A compelling idea, as I said. Regardless, aside from what Dormer brings to the mix, the journey down the various roads emerging from that concept kernel feels less satisfying than it should.

Muddying up the works in the first act is a quadruple murder dressed in occult garb that puts Tiago and Lewis on a path that leads them through a local evangelical organization, the heart of which is a radio show hosted by the angelic and blonde Sister Molly (Kerry Bishé), who may or may not be an agent of darkness — although her mother (Amy Madigan) definitely is.

Logan obviously means to highlight the creeping, racist malevolence of the Christian right, but Sister Molly's role as a tragic love object overshadows this message — and it's also so very typical.

Television isn't lacking for stories about Nazis and Nazi-hunters.

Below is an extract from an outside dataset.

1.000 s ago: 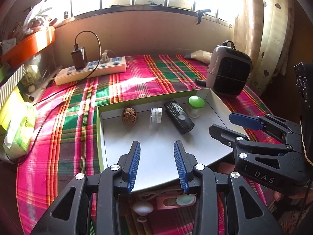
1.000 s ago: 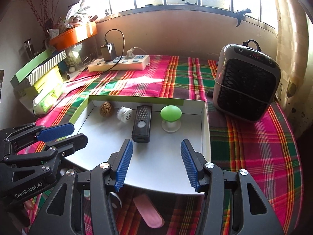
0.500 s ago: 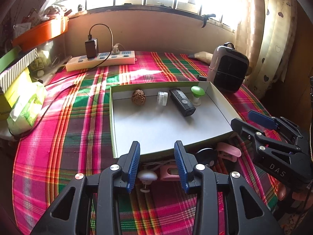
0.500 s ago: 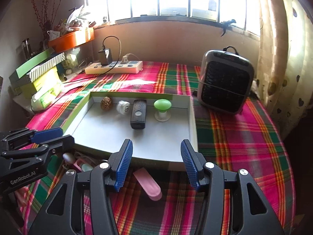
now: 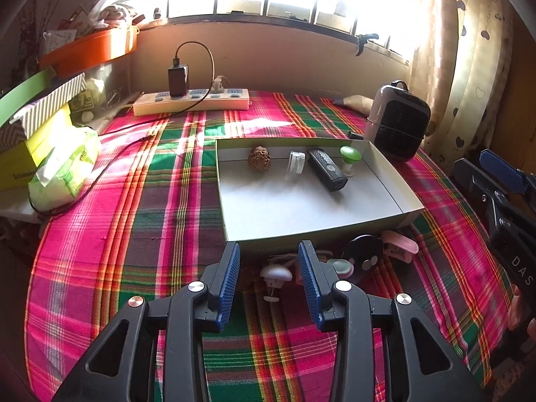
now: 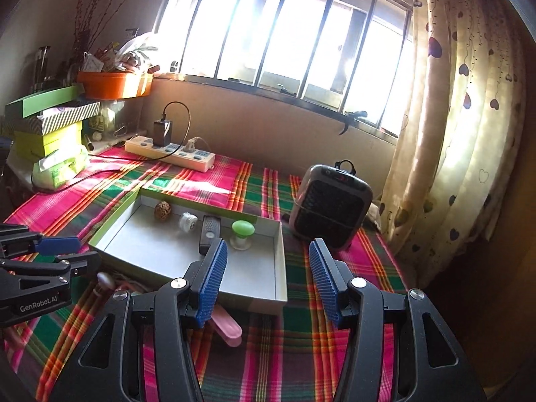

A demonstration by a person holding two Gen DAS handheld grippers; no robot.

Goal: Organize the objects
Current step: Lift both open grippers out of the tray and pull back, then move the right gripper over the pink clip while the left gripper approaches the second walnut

Two such shows, "The Man in the High Castle" and "Hunters," are both on Amazon. What is could use more of is a sort of examination of evil that rings true while offering some version of if not escapism, then departure at least.

The original "Penny Dreadful" provided that in tremendous style while making the most of Eva Green's polished versatility. "City of Angels" does something similar to Green but by the very nature of the story relegates her to the edges of a jumble of plotlines that don't quite make sense, does few favors for the rest of its cast, and manages to work in a gratuitous sexual assault along the way.

Dreadfuls, the name fans of the original series claim for themselves, should expect better and yet I suspect they'll be willing to forgive the sins of "City of Angels" for the opportunity to drink in its good looks. Like Santa Muerte says in reply to Madre Vega's pleas for intervention, this series has no heart. But the saint herself is magnificently draped in lace and silk, a golden crown atop her head.

Behold the spectacle, then, and let that be enough. To expect anything else it to cast a prayer into the void. Maybe something will answer, but what it says might not fulfill you.

"Penny Dreadful" premieres Sunday, April 26 at 10 p.m. on Showtime, with the premiere currently streaming for free on YouTube and SHO.com.